An intra-operative image showing the ciliated foregut cyst (CFC) within the triangle of Calot attached to the distal part of the common hepatic duct (CHD)

Fig. 2

An intra-operative view of the on-table cholangiogram

Fig. 3

A fluoroscopic view of the on-table cholangiogram. This study shows no filling defects within the biliary tract, normal biliary anatomy and normal flow of the contrast material into the second part of the duodenum. No communication between the bile ducts and the cyst could be found

Fig. 4

Microphotographs showing the histopathological properties of the cyst. a Overall view of the ciliated foregut cyst (haematoxylin and eosin, ×22 magnification). b Pseudostratified ciliated columnar epithelium resting on sub-epithelial connective tissue, a smooth muscle layer and an outer fibrous layer (haematoxylin and eosin, ×349 magnification). c Mucus-laden goblet cells in some areas of the cyst (haematoxylin and eosin, ×540 magnification).d CK7-positive epithelial lining (CK7 immunohistochemical stain, ×400 magnification). The epithelium is negative for CK20 and CDX2 immunohistochemical stains (not shown in the figure)

Fig. 5

An image of the pre-operative ultrasonographic scan of the liver and biliary ducts showing multiple gallstones, normal biliary structures and portal vein and a cystic structure that could be the ciliated foregut cyst (noticed retrospectively)

Discussion

Ciliated foregut cysts (CFC) are extremely rare, benign, congenital cystic lesions that arise from the embryonic primitive foregut [1]. These cysts are most often solitary and unilocular characterised by an internal pseudostratified, ciliated, mucin-secreting, columnar epithelial lining [1]. These lesions are usually located above the diaphragm [2, 3] with a few reports of ciliated cysts in relation to abdominal organs.

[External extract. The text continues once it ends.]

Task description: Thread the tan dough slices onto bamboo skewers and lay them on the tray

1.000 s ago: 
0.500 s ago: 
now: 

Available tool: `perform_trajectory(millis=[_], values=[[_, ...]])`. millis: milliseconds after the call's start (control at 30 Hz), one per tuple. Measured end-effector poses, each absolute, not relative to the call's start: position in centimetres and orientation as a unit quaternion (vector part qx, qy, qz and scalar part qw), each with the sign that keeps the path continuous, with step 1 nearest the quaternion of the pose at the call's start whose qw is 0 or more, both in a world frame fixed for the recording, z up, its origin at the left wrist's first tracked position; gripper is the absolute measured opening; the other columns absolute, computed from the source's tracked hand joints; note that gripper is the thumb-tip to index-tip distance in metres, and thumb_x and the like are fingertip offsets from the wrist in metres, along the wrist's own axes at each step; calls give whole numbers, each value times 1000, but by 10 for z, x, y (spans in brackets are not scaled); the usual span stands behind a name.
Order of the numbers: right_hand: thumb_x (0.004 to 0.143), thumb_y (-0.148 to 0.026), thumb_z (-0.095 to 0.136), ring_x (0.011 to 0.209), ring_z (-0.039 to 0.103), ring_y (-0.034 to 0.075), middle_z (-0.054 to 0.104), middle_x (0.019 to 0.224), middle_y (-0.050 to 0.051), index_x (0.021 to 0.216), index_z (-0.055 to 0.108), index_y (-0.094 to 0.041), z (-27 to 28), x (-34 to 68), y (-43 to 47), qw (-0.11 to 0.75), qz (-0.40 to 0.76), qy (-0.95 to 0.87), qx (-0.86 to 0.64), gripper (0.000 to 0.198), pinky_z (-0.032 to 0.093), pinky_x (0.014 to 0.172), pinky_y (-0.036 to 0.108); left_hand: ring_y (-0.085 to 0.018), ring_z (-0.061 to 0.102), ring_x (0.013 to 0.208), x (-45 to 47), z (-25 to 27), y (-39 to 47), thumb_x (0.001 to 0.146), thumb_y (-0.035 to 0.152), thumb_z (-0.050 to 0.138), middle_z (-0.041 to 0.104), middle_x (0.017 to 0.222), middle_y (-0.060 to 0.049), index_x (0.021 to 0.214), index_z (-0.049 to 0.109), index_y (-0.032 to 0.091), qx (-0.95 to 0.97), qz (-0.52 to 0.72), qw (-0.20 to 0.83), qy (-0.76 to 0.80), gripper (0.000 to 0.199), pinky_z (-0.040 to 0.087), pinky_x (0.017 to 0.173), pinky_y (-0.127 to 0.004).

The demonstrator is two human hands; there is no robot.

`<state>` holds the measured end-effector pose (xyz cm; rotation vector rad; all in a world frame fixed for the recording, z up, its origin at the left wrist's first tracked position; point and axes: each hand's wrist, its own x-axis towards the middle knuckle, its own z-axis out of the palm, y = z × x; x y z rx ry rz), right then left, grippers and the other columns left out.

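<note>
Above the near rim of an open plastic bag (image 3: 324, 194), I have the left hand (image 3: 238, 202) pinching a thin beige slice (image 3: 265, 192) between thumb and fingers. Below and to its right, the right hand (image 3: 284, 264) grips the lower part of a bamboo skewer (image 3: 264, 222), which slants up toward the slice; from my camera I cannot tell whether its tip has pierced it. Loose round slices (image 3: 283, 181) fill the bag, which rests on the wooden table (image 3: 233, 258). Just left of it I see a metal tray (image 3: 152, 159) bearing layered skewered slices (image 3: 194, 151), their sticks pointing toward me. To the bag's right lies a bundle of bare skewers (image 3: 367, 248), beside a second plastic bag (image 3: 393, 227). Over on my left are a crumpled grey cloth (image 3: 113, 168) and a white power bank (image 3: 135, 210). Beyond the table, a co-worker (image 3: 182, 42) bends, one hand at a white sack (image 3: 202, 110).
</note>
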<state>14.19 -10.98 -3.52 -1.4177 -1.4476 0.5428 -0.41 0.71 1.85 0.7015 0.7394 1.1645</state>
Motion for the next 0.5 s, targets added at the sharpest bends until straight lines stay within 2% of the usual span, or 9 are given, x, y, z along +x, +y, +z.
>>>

During embryonic development, the differentiation of the primitive foregut cells gives rise to the oropharynx, oesophagus, larynx, tracheobronchial tree, lungs, stomach, proximal duodenum, pancreas, liver and biliary system [35]. The presence of cysts with a respiratory-type epithelial lining in relation to abdominal organs is aberrant. However, it is postulated that the same mechanisms underlie the development of CFC in relation to abdominal organs and the respiratory system [3, 10].

Consequently, the association of CFC with the biliary system is quite exceptional. The first description of these lesions in the gallbladder was by Kakitsubata et al. in [6]. A ciliated cyst of the common bile duct was reported by Baranger et al. in [7]. In 2000, Nam et al. were the first to introduce the term ‘ciliated foregut cyst of the gallbladder’ in their report [5]. Five other reports described ciliated cysts found within the wall of the gallbladder [24, 8, 9].

The differential diagnosis of hepatic CFC would include biliary cyst, parasitic cyst, mucinous cystic neoplasm and various cystic metastases, such as cystic neuroendocrine tumour or necrotic metastases. When identified in the gallbladder fossa, a pancreatic pseudocyst, choledochal cyst or gallbladder duplication should also be considered [10].

To our knowledge, this is the first description of a ciliated foregut cyst in the triangle of Calot presenting as a unilocular cyst that is attached by fibrous tissue to the common hepatic duct and is totally extramural and without any communication to the gallbladder or the hepatic ducts [10].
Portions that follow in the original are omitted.